Task goal>
Your answer must be the listing repeated word for word, without its pictures.

The input>
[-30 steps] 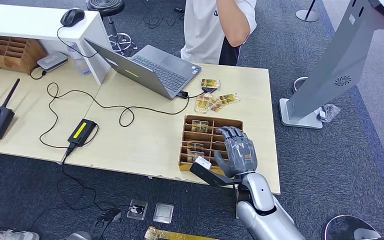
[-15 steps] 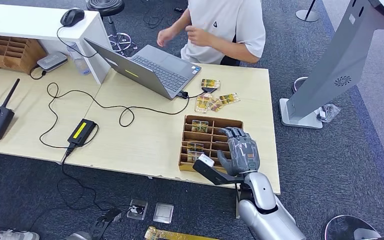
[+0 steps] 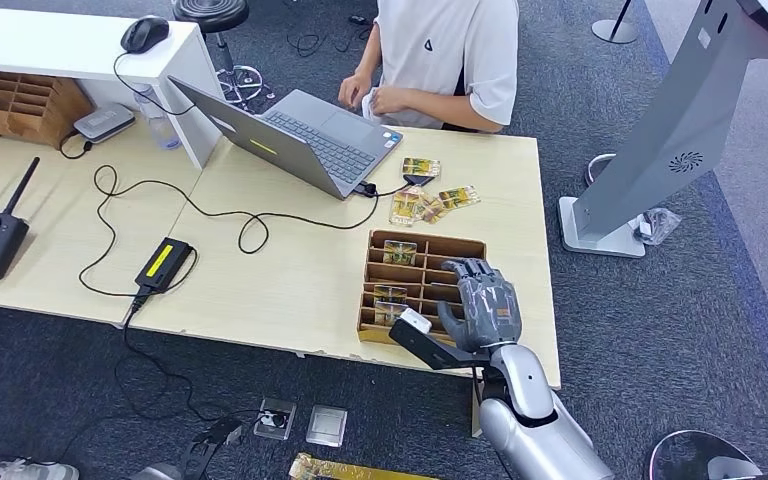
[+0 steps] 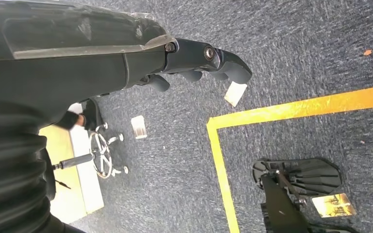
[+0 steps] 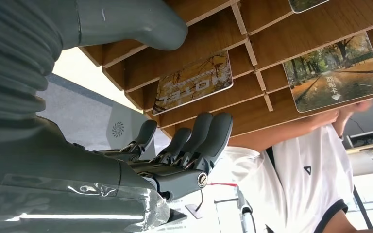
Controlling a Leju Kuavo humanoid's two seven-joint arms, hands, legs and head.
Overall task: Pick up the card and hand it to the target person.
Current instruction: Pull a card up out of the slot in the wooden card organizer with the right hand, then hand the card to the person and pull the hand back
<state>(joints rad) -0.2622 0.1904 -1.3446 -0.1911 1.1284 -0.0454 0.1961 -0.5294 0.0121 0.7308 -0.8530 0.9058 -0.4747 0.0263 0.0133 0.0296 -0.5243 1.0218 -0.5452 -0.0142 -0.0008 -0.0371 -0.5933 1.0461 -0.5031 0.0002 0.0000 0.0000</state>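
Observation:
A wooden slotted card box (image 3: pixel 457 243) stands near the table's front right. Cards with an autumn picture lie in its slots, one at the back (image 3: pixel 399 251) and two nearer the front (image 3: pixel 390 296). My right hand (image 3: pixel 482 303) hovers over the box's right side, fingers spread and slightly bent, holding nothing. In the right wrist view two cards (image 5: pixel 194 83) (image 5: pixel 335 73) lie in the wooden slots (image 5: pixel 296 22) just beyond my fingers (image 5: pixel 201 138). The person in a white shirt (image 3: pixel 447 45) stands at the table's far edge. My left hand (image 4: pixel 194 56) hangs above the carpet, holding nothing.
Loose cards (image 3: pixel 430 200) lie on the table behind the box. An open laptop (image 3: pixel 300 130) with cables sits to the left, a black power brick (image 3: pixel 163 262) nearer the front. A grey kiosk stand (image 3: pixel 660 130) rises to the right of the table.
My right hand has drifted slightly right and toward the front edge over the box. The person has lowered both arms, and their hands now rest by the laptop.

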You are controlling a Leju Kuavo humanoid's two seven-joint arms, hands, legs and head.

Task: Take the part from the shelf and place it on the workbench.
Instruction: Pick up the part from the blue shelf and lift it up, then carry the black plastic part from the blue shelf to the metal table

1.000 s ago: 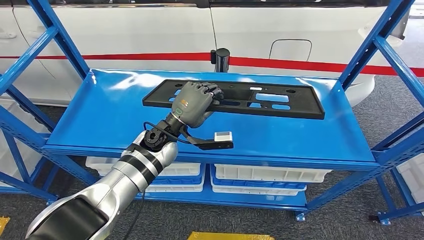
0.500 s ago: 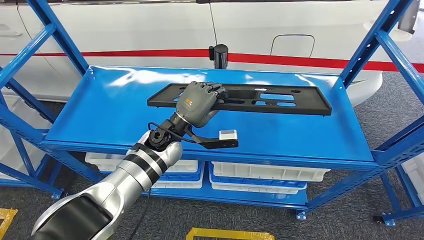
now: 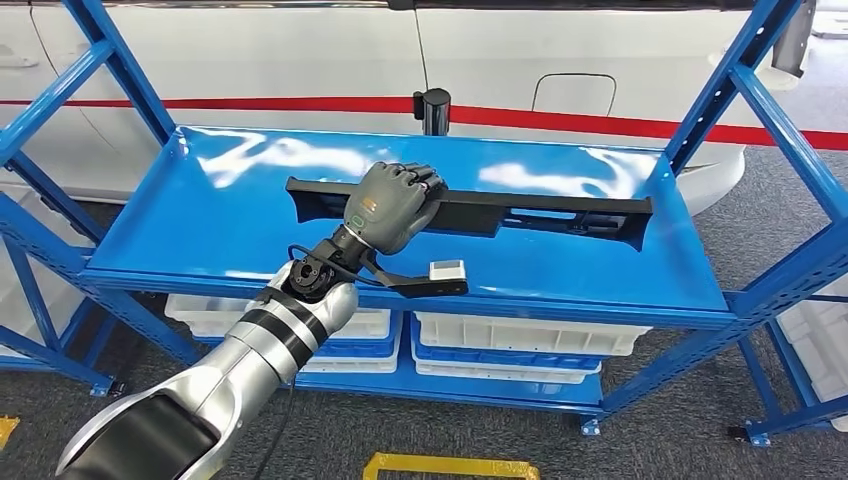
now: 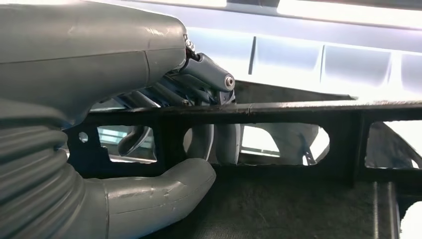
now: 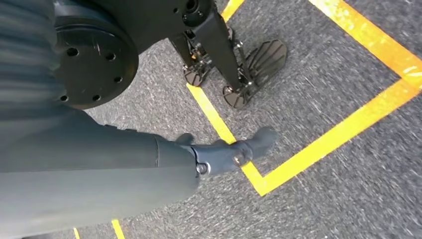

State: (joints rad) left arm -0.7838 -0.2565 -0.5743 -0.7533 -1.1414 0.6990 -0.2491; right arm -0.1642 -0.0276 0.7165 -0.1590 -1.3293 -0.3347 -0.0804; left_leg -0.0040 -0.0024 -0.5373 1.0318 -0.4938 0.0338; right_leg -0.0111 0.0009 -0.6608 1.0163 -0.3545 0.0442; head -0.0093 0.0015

Written solution>
[-30 steps] 
[-15 steps] 
[+0 steps] 
[+0 steps] 
[+0 steps] 
Controlling a Leju Kuavo humanoid's two seven-joint arms, hands, legs and head.
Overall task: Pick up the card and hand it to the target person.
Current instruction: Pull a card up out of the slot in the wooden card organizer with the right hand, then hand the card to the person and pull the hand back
<state>(joints rad) -0.2622 0.1904 -1.3446 -0.1911 1.1284 -0.0454 0.1961 -0.5294 0.0121 0.7308 -0.8530 0.9058 -0.4747 0.0263 0.0133 0.0296 -0.5243 1.0218 -0.5452 -0.0142 -0.0008 -0.0371 -0.5933 1.0461 -0.5031 0.0002 0.0000 0.0000</state>
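Observation:
A wooden slotted card box (image 3: pixel 457 243) stands near the table's front right. Cards with an autumn picture lie in its slots, one at the back (image 3: pixel 399 251) and two nearer the front (image 3: pixel 390 296). My right hand (image 3: pixel 482 303) hovers over the box's right side, fingers spread and slightly bent, holding nothing. In the right wrist view two cards (image 5: pixel 194 83) (image 5: pixel 335 73) lie in the wooden slots (image 5: pixel 296 22) just beyond my fingers (image 5: pixel 201 138). The person in a white shirt (image 3: pixel 447 45) stands at the table's far edge. My left hand (image 4: pixel 194 56) hangs above the carpet, holding nothing.
Loose cards (image 3: pixel 430 200) lie on the table behind the box. An open laptop (image 3: pixel 300 130) with cables sits to the left, a black power brick (image 3: pixel 163 262) nearer the front. A grey kiosk stand (image 3: pixel 660 130) rises to the right of the table.
My right hand has drifted slightly right and toward the front edge over the box. The person has lowered both arms, and their hands now rest by the laptop.
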
You are controlling a Leju Kuavo humanoid's two seven-joint arms, hands, legs and head.

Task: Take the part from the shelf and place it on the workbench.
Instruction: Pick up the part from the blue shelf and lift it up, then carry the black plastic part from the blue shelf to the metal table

1.000 s ago: 
0.500 s ago: 
now: 
now: 
now: 

State: (joints rad) left arm -0.7838 -0.2565 -0.5743 -0.7533 -1.1414 0.6990 -0.2491; right arm -0.1642 -0.0276 0.7165 -0.1590 -1.3293 -0.3347 -0.0804; left_leg -0.0040 -0.0024 -0.5373 1.0318 -0.4938 0.0338; right_leg -0.0111 0.0009 -0.6608 1.0163 -0.3545 0.0442; head -0.0093 0.0015

What the exercise required has been answered in full.